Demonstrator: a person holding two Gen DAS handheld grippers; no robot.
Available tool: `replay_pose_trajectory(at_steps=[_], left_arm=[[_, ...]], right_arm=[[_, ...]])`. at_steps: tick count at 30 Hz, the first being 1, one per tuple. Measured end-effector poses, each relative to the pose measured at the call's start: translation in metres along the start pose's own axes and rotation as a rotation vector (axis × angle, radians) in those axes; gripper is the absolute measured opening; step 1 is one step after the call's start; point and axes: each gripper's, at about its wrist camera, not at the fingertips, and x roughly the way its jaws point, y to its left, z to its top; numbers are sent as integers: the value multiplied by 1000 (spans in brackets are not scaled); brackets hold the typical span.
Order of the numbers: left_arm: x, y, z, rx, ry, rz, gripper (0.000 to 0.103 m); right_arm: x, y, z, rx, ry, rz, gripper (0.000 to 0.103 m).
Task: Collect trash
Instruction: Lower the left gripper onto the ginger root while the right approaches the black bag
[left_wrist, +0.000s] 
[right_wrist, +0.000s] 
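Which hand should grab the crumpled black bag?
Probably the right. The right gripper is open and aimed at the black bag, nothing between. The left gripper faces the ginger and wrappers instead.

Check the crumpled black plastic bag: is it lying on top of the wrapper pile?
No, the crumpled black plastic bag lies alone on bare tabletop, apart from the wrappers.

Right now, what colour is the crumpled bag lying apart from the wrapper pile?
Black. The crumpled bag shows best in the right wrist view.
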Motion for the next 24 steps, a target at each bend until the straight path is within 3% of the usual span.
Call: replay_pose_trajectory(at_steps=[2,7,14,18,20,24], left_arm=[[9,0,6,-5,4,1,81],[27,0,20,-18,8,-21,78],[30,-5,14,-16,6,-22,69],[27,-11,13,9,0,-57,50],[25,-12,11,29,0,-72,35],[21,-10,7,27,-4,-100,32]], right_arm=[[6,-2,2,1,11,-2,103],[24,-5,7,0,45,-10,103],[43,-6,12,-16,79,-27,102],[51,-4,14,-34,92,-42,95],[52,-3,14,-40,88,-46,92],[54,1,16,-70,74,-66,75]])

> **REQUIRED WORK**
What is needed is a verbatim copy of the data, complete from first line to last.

> **ANSWER SPACE**
Demonstrator: a person holding two Gen DAS handheld grippers; no robot.
Available tool: `replay_pose_trajectory(at_steps=[_], left_arm=[[_, ...]], right_arm=[[_, ...]])`. at_steps: tick count at 30 Hz, the first being 1, one per tuple. Measured end-effector poses, each relative to the pose measured at the call's start: translation in metres along the start pose's own axes and rotation as a rotation vector (axis × angle, radians) in those axes; gripper is the absolute measured opening; step 1 is one step after the call's start; point and axes: each gripper's, at about its wrist camera, not at the fingertips, and x roughly the way its jaws point, y to its left, z to its top; numbers are sent as integers: the value multiplied by 1000 (spans in brackets are not scaled); brackets hold the typical span.
Order of the numbers: left_arm: x, y, z, rx, ry, rz, gripper (0.000 to 0.103 m); right_arm: x, y, z, rx, ry, rz, gripper (0.000 to 0.103 m).
Task: Collect trash
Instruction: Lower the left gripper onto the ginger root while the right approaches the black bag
[left_wrist, +0.000s] 
[right_wrist, +0.000s] 
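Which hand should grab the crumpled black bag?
Probably the right. The right gripper is open and aimed at the black bag, nothing between. The left gripper faces the ginger and wrappers instead.

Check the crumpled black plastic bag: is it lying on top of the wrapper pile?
No, the crumpled black plastic bag lies alone on bare tabletop, apart from the wrappers.

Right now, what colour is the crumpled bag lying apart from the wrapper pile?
Black. The crumpled bag shows best in the right wrist view.
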Motion for the next 24 steps, a target at each bend until the straight path is within 3% of the usual span.
Call: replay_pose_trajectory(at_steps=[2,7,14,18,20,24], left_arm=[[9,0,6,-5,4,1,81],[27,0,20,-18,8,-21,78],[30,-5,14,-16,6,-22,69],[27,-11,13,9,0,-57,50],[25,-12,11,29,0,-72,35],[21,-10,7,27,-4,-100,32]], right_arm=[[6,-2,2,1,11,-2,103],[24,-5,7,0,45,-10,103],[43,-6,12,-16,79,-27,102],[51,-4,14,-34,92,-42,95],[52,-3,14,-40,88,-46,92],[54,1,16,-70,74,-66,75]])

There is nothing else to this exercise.